• About this exercise
All lines in the data bearing the string "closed" should be identified and copied.

• Data to use
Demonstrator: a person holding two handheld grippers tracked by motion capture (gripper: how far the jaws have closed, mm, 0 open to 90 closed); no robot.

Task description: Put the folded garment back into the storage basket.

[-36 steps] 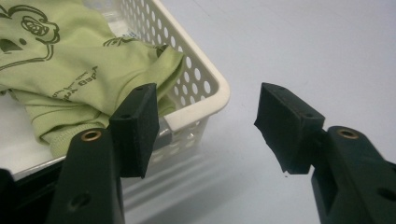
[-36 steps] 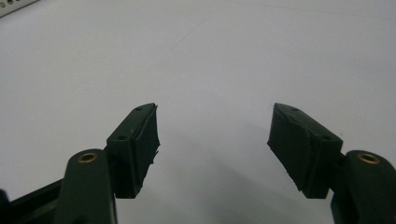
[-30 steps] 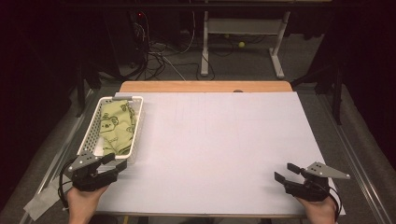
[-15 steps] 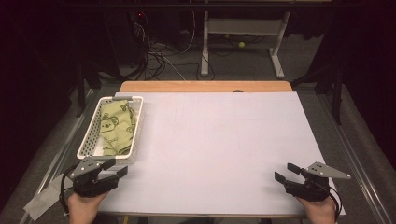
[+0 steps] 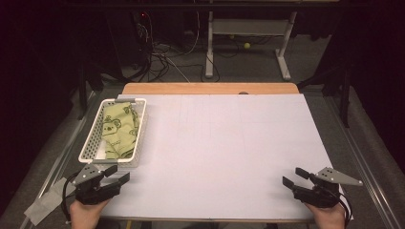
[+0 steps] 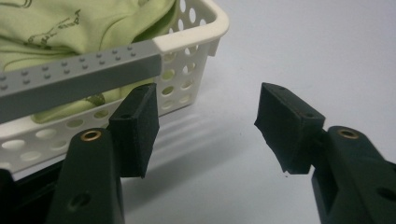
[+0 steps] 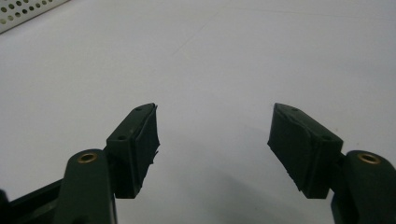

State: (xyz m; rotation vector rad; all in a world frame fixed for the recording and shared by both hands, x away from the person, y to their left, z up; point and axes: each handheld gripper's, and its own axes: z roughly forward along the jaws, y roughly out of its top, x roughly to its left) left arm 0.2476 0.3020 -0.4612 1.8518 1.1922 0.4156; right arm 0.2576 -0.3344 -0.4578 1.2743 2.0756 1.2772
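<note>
With the left gripper (image 5: 116, 177) sitting just below the white perforated plastic basket (image 5: 90, 147) holding the pale green printed cloth (image 5: 119, 131) on the white counter (image 5: 229, 152), jaws spread and empty, it should be reaching over the grey-handled near rim while the right gripper (image 5: 295, 179), far right of the basket, is waiting with jaws spread.

A perforated white plastic basket (image 5: 93, 143) holds soft green printed cloth (image 5: 119, 131) on a smooth matt white table (image 5: 224, 143).

Hidden partly by the basket (image 5: 92, 138) wall: green cloth (image 5: 120, 130). Cut off at the left gripper view's top edge too.
</note>
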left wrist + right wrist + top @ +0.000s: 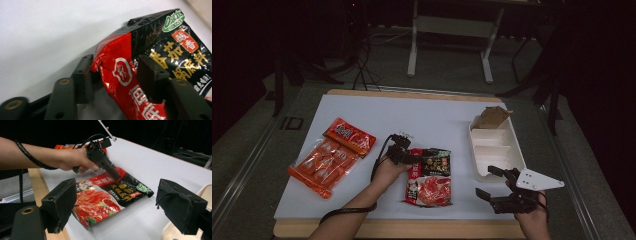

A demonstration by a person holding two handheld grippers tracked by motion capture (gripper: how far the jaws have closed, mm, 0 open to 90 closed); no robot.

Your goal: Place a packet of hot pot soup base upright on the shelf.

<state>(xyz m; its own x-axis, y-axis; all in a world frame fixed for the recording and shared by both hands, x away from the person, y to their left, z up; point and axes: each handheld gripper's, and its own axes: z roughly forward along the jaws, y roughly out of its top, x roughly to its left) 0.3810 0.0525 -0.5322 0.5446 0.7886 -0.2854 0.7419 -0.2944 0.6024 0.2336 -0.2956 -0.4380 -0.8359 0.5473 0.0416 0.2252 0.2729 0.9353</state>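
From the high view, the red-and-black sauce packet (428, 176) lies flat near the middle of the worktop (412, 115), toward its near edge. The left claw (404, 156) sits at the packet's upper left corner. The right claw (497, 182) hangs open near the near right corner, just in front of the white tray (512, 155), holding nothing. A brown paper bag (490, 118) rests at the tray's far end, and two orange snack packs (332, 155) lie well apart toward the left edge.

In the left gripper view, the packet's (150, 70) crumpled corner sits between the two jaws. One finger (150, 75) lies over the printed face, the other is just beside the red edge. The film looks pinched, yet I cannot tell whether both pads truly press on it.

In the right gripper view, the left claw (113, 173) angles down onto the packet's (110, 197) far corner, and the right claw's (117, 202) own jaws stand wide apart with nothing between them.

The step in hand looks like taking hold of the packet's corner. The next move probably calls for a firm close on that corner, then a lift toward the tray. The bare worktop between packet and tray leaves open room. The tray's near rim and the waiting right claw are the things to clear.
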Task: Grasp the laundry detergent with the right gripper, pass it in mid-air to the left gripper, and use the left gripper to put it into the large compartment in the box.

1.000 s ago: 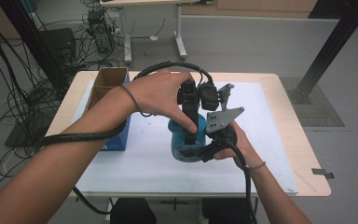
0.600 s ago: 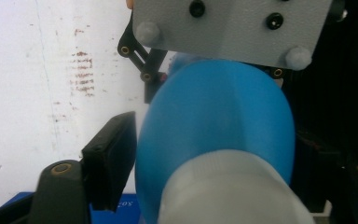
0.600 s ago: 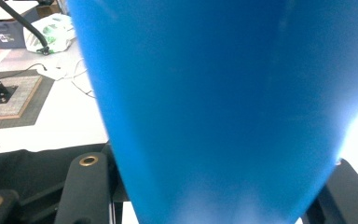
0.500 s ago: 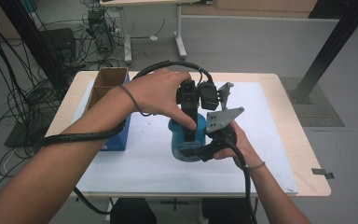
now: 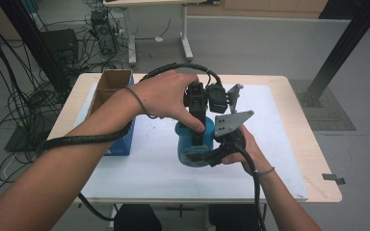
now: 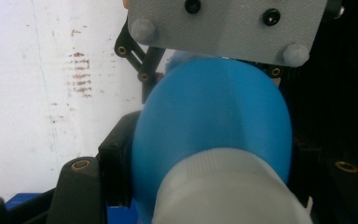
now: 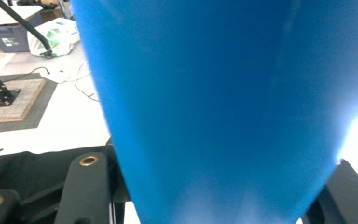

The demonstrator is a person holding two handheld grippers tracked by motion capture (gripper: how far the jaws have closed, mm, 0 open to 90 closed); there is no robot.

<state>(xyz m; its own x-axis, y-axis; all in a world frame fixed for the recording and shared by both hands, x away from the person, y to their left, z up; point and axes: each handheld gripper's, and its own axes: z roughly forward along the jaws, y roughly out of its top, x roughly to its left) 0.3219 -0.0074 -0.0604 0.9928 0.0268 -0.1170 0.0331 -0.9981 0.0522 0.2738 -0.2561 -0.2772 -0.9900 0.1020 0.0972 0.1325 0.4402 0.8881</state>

• Solution
Demonstrator: a person holding two handheld grippers tracked by motion capture (gripper: how far the jaws have closed, mm, 0 open to 90 closed); no robot.
A demonstration by a person holding two handheld grippers tracked by motion capture (gripper: how far the jaws have closed, mm, 0 open to 90 closed); no robot.
The demonstrator is a person holding two handheld grippers tracked by motion capture (gripper: how far the jaws have closed, mm, 0 open to 90 closed); there is no robot.

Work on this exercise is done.